Работа закипела, но глубокой ночью 20 января, после постановки «Хованщины» Театр Солодовникова запылал.
Актеры, поднятые трезвоном, прибежали на Дмитровку и боролись с огнем, помогая пожарникам. Сцену с костюмерными, склады с декорациями спасли.
На следующий день труппа Частной оперы собралась в доме Мамонтова. Мамонтов предложил арендовать Интернациональный театр на Большой Никитской. Первый спектакль дали уже 24 января. Публики было мало, москвичи еще не поняли, что это та же Частная опера. Но поклонники поднесли дирекции Винтер серебряный венок с лентой: «Русская Частная опера. Правда в огне не горит и в воде не тонет. Вперед!»

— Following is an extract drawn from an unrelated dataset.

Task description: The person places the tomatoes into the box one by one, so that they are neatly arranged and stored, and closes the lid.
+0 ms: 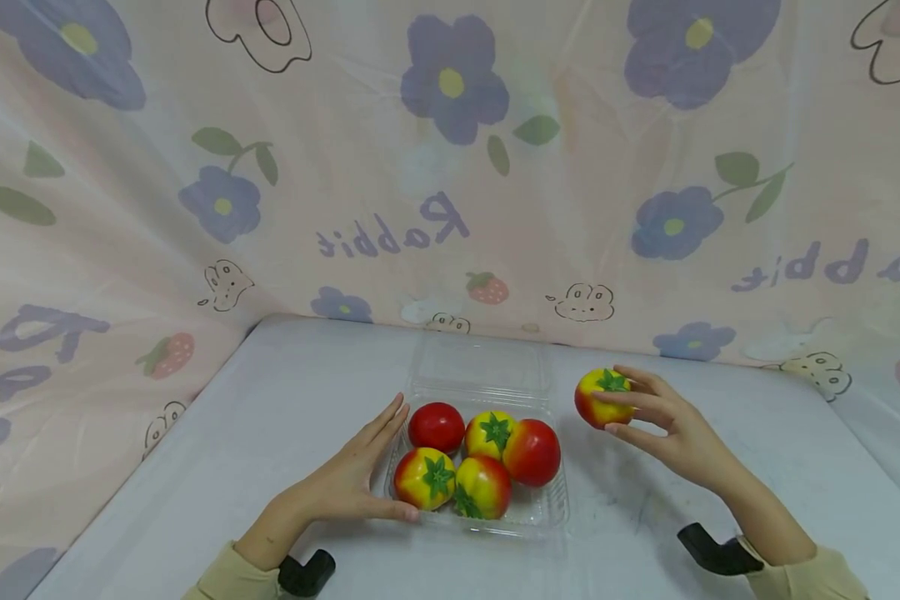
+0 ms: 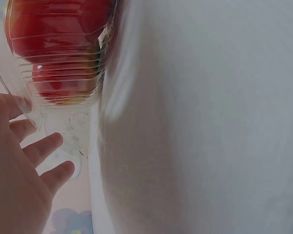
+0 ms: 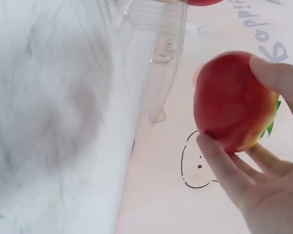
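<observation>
A clear plastic clamshell box (image 1: 547, 508) stands on the table, its lid (image 1: 482, 367) folded back behind it. Several red and yellow toy tomatoes (image 1: 424, 478) with green star-shaped leaves lie inside. With fingers spread and fairly straight, my left hand (image 1: 352, 483) rests along the box's left side; the left wrist view shows these fingers (image 2: 45, 148) by the ribbed wall. To the right of the box, my right hand (image 1: 663, 421) holds another toy tomato (image 1: 596, 400) above the table, pinched between thumb and fingers. In the right wrist view this tomato (image 3: 232, 102) shows mostly its red side.
A white cloth-like surface covers the table (image 1: 270, 375). A patterned curtain (image 1: 570, 183) with flowers and rabbits hangs behind it and along the left side. Black straps or mounts (image 1: 720, 552) sit at both wrists, by the light sleeves.
</observation>
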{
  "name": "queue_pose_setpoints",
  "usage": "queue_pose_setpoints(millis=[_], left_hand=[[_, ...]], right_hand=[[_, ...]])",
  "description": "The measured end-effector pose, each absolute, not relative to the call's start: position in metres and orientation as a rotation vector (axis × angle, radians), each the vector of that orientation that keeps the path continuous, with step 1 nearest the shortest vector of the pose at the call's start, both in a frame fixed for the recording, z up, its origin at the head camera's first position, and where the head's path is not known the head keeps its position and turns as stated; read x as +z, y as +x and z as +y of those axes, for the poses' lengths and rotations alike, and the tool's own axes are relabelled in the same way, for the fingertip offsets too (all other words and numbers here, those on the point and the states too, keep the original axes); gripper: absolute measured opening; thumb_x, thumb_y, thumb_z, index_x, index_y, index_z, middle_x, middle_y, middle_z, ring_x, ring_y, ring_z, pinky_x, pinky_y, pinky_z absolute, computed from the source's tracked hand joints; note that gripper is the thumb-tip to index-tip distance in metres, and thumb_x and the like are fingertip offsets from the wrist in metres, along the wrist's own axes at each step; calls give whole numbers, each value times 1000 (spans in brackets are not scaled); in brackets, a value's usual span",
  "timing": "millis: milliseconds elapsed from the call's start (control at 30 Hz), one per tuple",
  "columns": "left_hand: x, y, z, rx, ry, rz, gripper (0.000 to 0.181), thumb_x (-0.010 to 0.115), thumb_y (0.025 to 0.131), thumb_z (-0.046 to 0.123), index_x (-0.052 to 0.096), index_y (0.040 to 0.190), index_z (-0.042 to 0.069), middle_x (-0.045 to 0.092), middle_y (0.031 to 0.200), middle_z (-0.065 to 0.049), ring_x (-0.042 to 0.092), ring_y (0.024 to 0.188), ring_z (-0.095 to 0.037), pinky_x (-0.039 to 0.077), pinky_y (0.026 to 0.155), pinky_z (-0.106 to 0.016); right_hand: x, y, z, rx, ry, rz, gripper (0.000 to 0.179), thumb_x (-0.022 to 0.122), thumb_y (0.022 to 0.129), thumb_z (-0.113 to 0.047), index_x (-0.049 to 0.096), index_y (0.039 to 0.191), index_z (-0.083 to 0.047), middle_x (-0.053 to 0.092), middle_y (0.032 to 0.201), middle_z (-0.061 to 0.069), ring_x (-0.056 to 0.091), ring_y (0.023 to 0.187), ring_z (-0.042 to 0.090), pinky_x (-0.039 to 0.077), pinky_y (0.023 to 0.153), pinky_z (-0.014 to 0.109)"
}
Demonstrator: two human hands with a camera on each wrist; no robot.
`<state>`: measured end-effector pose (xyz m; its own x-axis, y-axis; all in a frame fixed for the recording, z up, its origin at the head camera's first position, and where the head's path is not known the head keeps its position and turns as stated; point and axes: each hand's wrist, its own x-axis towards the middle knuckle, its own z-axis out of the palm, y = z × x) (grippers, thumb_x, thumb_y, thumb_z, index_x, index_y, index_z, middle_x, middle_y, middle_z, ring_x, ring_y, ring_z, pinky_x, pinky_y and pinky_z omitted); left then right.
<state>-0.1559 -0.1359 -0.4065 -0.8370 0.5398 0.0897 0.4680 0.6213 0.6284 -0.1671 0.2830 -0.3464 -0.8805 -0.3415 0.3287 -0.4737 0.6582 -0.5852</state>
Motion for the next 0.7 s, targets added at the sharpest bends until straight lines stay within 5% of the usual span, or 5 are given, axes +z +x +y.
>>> queue_pose_setpoints(millis=[533, 700], left_hand=[[-409, -157, -136, 1034, 863, 2723, 117, 73, 68, 65, 12, 155, 18, -1, 163, 1, 13, 148, -34, 29, 107, -66], [-409, -157, -136, 1026, 860, 2729, 117, 73, 68, 65, 12, 155, 18, -1, 163, 1, 13, 148, -34, 29, 107, -65]], right_hand=[[-336, -152, 274, 1128, 854, -2756, 34, 71, 86, -16, 68, 119, -26, 44, 143, 9, 42, 124, 33, 59, 78, 43], [-333, -149, 273, 1186, 869, -2768, 34, 70, 86, -17, 68, 119, -27, 45, 143, 8, 45, 122, 17, 59, 78, 41]])
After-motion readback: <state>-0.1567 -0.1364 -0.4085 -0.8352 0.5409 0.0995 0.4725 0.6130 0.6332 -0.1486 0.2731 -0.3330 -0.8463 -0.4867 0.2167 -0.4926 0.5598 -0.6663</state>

Вперед так вперед! 30 января состоялась премьера «Майской ночи». Рахманинов, дирижируя, страдал за ошибки оркестра, за свою беспомощность, но Голову пел Шаляпин, и зрители были довольны.
Промахи критика высмеивала ядовито и по делу. О хористах в «Садко» было сказано: «Они необыкновенно сильны… в паузах. Если б хоть отчасти они были сильны там, где хору надо петь».
Недоделки, однако, не заслонили главного. Критик Н. Д. Кашкин писал в газете «Русские ведомости»: «После „Садко“ мы считаем Н. А. Римского-Корсакова решительно не имеющим соперников между современными композиторами в отношении художественного мастерства… Русской частной опере выпала на долю честь и даже историческая заслуга впервые поставить такое замечательное произведение».
Великим постом Московская Частная опера открыла гастроли в зале Петербургской консерватории. Помог Римский-Корсаков. Но не ради его заботливых хлопот, а ради русской музыки вся первая неделя выступлений была отдана операм Николая Андреевича. Это ведь вызов не только дирекции Мариинского Императорского театра, это был вызов всему петербургскому чиновно-сановному обществу.
Афиша Театра Винтер предлагала «Садко», «Псковитянку», «Хованщину» (Мусоргский не успел закончить оперу, Римский-Корсаков ее дописал, оркестровал, отредактировал), снова «Псковитянку», «Садко» и обещала премьеры «Майской ночи» и «Снегурочки».